Even with the recent decreases in our gasoline production, our supplies of gasoline in storage at the end of the week rose for the twelfth time in fourteen weeks and for the 15th time in 27 weeks, increasing by 2,316,000 barrels to 241,922,000 barrels during the week ending February 10th, after our gasoline inventories had increased by 5,008,000 barrels during the prior week. Our gasoline supplies rose by less this week even though the amount of gasoline supplied to US users fell by 154,000 barrels per day to 8,274,000 barrels per day, and even though our imports of gasoline fell by 400,000 barrels per day to 589,000 barrels per day, while our exports of gasoline fell by 157,000 barrels per day to 786,000 barrels per day.. But even after 12 recent gasoline inventory increases, our gasoline supplies were still 2.1% below last February 11th's gasoline inventories of 247,061,000 barrels, and still about 5% below the five year average of our gasoline supplies for this time of the year…
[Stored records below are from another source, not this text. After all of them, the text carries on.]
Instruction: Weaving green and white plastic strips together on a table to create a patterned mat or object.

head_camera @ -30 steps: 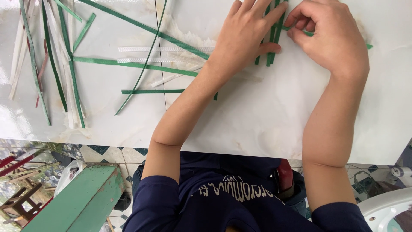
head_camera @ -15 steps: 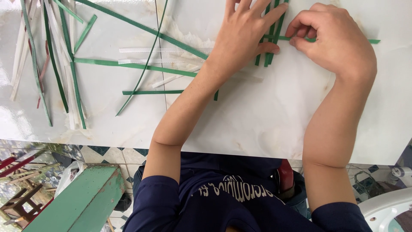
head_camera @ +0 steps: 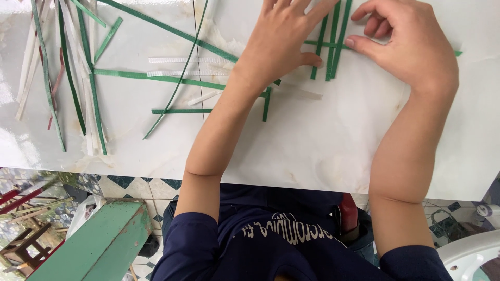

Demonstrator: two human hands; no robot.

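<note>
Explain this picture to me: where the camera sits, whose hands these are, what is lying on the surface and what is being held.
The camera is worn on a person's head and looks down, so the body in a dark blue shirt appears at the bottom. Both bare hands are that person's own. The left hand lies flat, pressing on several upright green strips on a white table. The right hand pinches a crosswise green strip running among them. More loose green and white strips lie scattered at the left. Below the table edge you see a tiled floor and a green bench.
</note>
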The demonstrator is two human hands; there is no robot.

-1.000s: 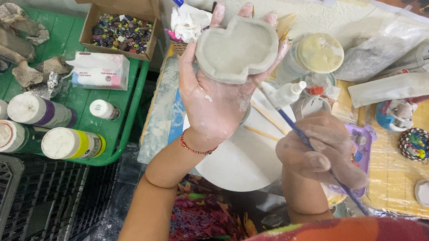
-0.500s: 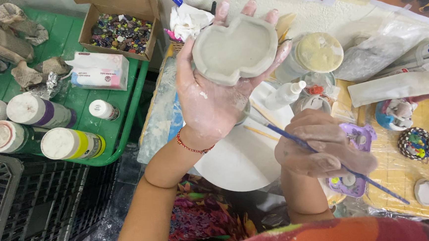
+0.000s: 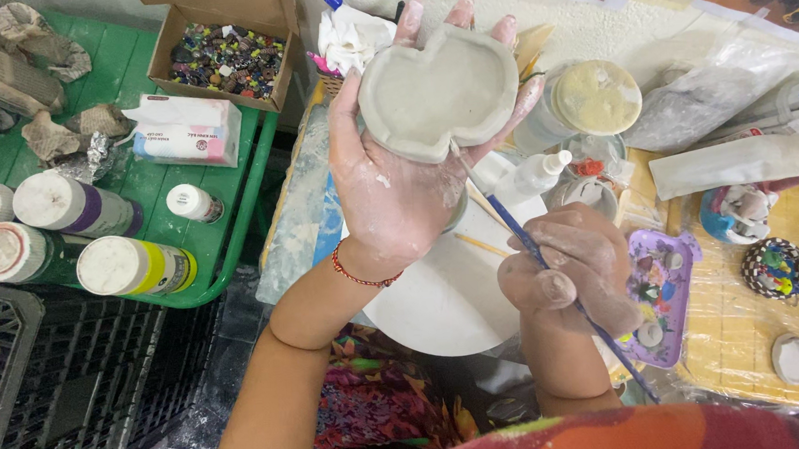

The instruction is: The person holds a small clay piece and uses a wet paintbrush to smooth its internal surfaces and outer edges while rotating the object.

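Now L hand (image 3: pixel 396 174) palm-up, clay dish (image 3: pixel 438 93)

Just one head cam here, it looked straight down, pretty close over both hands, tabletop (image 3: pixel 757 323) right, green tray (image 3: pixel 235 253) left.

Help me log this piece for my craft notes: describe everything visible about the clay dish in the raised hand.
The clay dish is pale grey, matte and unpainted, a shallow lobed tray with a raised rim and smooth hollow. It faces the camera, resting on the palm and fingers of the left hand, whose fingertips show above its far edge. The tip of the blue-handled brush, held in the right hand, meets its lower edge.
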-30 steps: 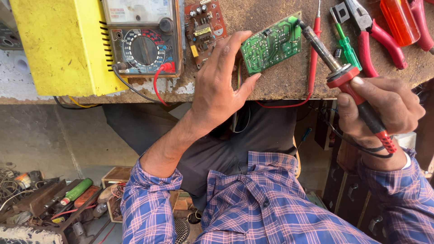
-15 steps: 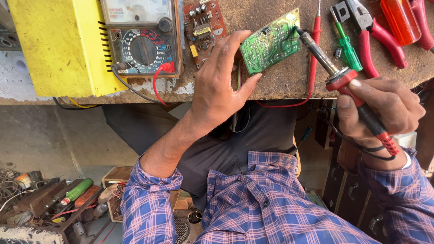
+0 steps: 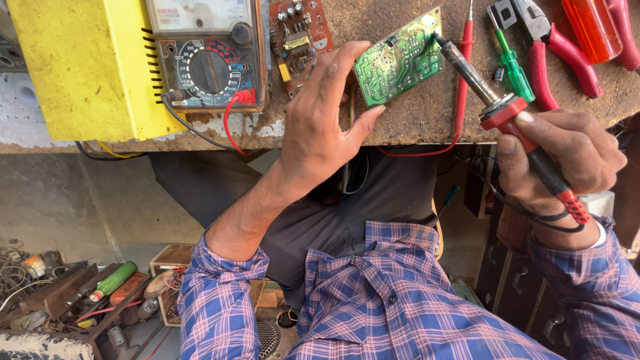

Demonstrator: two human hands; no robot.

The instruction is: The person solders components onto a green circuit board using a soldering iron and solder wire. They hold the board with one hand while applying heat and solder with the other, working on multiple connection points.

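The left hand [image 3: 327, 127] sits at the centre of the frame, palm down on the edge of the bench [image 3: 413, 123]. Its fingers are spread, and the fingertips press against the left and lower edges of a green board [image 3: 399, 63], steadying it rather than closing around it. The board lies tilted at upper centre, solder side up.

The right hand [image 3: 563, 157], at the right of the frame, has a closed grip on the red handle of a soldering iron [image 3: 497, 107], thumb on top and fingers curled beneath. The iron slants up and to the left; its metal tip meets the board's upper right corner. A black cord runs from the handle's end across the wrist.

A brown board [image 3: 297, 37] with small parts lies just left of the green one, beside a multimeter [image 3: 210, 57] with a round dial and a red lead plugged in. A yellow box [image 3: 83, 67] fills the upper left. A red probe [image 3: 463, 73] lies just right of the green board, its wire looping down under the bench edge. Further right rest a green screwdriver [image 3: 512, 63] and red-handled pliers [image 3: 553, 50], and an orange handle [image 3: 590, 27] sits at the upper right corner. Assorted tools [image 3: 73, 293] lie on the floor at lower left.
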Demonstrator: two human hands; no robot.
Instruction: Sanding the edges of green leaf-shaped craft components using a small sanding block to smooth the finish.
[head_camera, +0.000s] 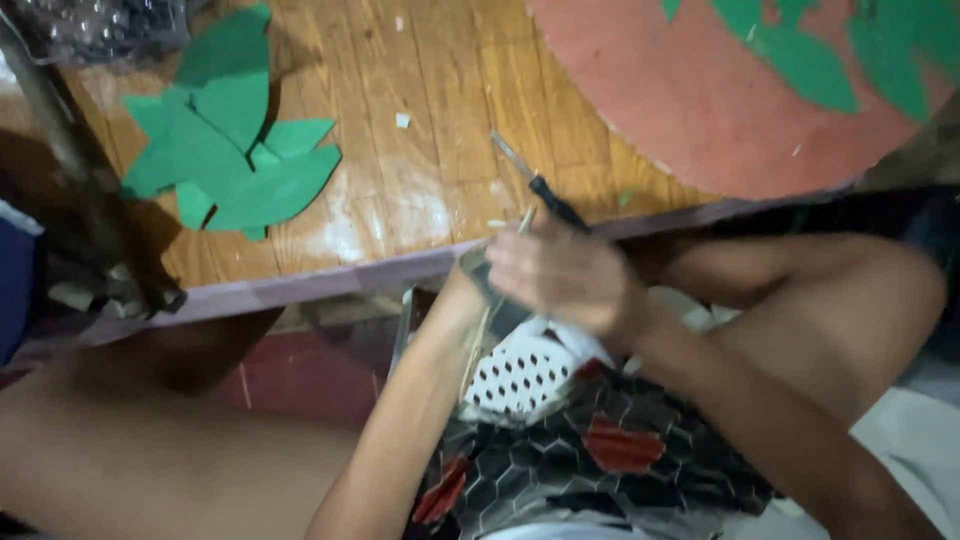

With the big decrease in our distillates production, our supplies of distillate fuels increased for the 5th time in 7 weeks, and for the 26th time over the past year, falling by 1,285,000 barrels to 119,237,000 barrels during the week ending February 10th, after our distillates supplies had increased by 2,932,000 barrels during the prior week. Our distillates supplies fell this week because the amount of distillates supplied to US markets, an indicator of our domestic demand, increased by 132,000 barrels per day to 3,894,000 barrels per day, and because our imports of distillates fell by 471,000 barrels per day to 221,000 barrels per day, while our exports of distillates fell by 156,000 barrels per day to 1,020,000 barrels per day... After a run of fifty-seven inventory withdrawals over the past ninety-three weeks, our distillate supplies at the end of the week were were 0.8% below the 120,262,000 barrels of distillates that we had in storage on February 11th of 2022, ​and about 15% below the five year average of our distillates inventories for this time of the year...

Meanwhile, boosted by​ the big jump in oil supplies that could not be accounted for, our commercial supplies of crude oil in storage rose for the 15th time in 27 weeks and for the 24th time in the past year, increasing by 16,283,000 barrels over the week, from 455,111,000 barrels on February 3rd to 471,394,000 barrels on February 10th, after our commercial crude supplies had increased by 2,423,000 barrels over the prior week. With even larger oil supply increases in the weeks following the Christmas refinery freeze offs, our commercial crude oil inventories were at a new 20 month high, up 12.1% from December 30th, and now about 8% above the most recent five-year average of commercial oil supplies for this time of year, and also about 45% above the average of our available crude oil stocks as of the second weekend of February over the 5 years at the beginning of the past decade, with the apparent disparity between those comparisons arising because it wasn’t until early 2015 that our oil inventories first topped 400 million barrels. And even after our commercial crude oil inventories had jumped to record highs during the Covid lockdowns of the Spring of 2020, and then jumped again after February 2021's winter storm Uri froze off US Gulf Coast refining, our commercial crude supplies as of this February 10th were 14.6% more than the 411,508,000 barrels of oil we had in commercial storage on February 11th of 2022, and 2.1% more than the 461,757,000 barrels of oil that we had in storage during the 2nd Covid surge on February 12th of 2021, and 2.9% more than the 442,883,000 barrels of oil we had in commercial storage on February 14th of 2020…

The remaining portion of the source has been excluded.